- _What is needed_: Your output should be the complete listing, word for word, with no pictures in it.

Data below:

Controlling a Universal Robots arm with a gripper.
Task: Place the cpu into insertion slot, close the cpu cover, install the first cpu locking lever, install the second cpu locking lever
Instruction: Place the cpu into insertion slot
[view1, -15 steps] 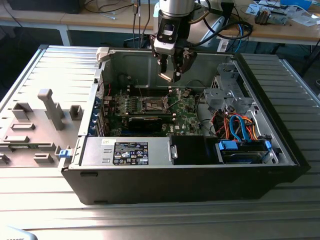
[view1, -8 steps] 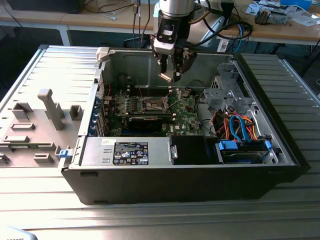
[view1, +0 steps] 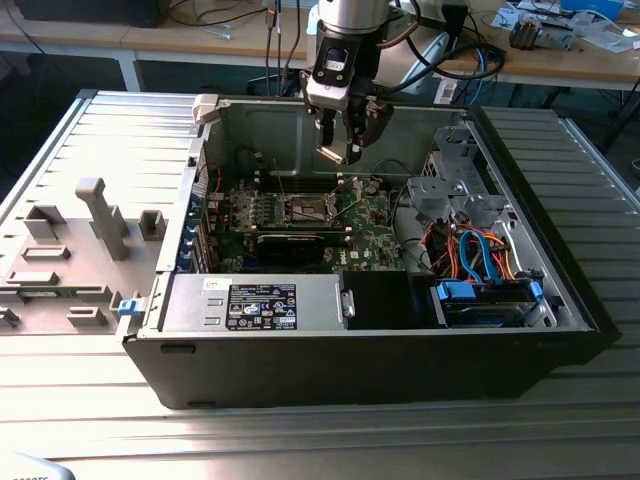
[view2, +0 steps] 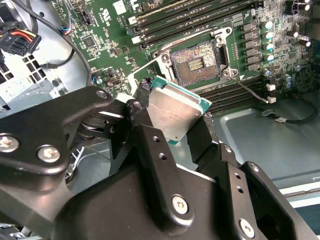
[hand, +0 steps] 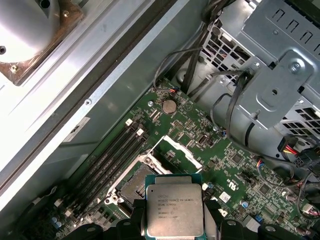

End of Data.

- _Answer area_:
Controlling a Universal Robots arm with a gripper.
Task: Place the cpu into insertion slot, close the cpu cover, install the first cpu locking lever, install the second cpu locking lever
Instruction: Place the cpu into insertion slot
[view1, -15 steps] 
[view1, -8 steps] 
[view1, +0 steps] 
[view2, +0 steps] 
[hand, +0 steps] 

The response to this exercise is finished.